La falla nella diga di Montedoglio (Foto tratta da Facebook)

Il crollo di un pezzo della diga di Montedoglio è avvenuto mentre i tecnici dell’Ente irriguo umbro-toscano (Eiut) stavano ultimando un collaudo che prevedeva di portare l’acqua al massimo livello di contenimento dell’invaso. Un test che è stato fatto per la prima volta dalla sua inaugurazione, avvenuta nel 1990, e che è anche dovuto alla forte quantità di acqua ricevuto dal lago con le recenti piogge e nevicate.

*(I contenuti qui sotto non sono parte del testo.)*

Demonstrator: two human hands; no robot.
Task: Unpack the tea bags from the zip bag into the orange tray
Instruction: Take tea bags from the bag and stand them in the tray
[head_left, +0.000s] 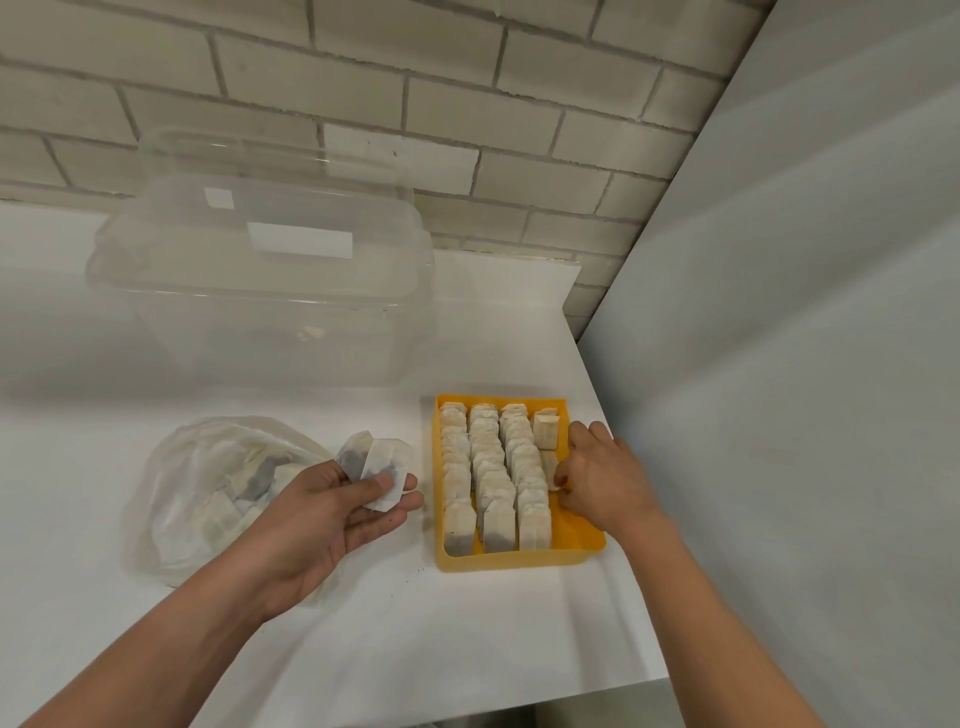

Sempre sotto collaudo «Diciamo subito che questi impianti sono sempre sotto collaudo, nel senso che i controlli che vengono attuati in continuo e sono effettuati con le modalità dei collaudi – precisa Diego Zurli, direttore generale dell’Eiut – Ma, in particolare, mercoledì scorso era l’ultimo collaudo a diga completamente colma, perché per la prima volta era stata portata al massimo livello di contenimento dell’acqua».

L’ultimo collaudo L’ultimo collaudo consisteva nel riempimento fino all”orlo e non era mai stato eseguito prima: finora, spiegano i tecnici, si era rimasti sempre almeno un metro sotto. Invece, le grandi nevicate della scorsa settimana e il successivo rialzo delle temperature più le forti precipitazioni, avevano aggiunto tanta acqua nell’invaso che, nel test, è stata trattenuta fino a raggiungere il massimo livello.

La storia della diga E’ di quasi 150 milioni di metri cubi la capacità della diga di Montedoglio, una massa critica che intorno alle 21.30 di mercoledì ha rotto tre conci, cioè tre enormi blocchi verticali di cemento armato (ciascuno è alto 15 metri e largo 10), che insieme ad altri formano una barriera sul lato del canale scolmatore, aprendo la falla che ha causato l’alluvione del Tevere. L’invaso di Montedoglio ha visto la posa della prima pietra nel 1978. L’acqua ha iniziato ad essere trattenuta nel 1990. Da allora i test si sono succeduti di continui. Prima nelle diverse strutture, sia terrapieni che manufatti di cemento armato. Poi alle paratie e agli impianti di pescaggio e di adduzione verso le gallerie che portano l”acqua verso la Valtiberina e verso la Valdichiana. Il riempimento della diga è stato effettuato in 20 anni. Nel frattempo si è iniziato ad utilizzare l’acqua della diga stessa (sia per usi irrigui che potabili) e l’invaso ha avuto fin dall”inizio anche la funzione di regimazione delle acque del Tevere.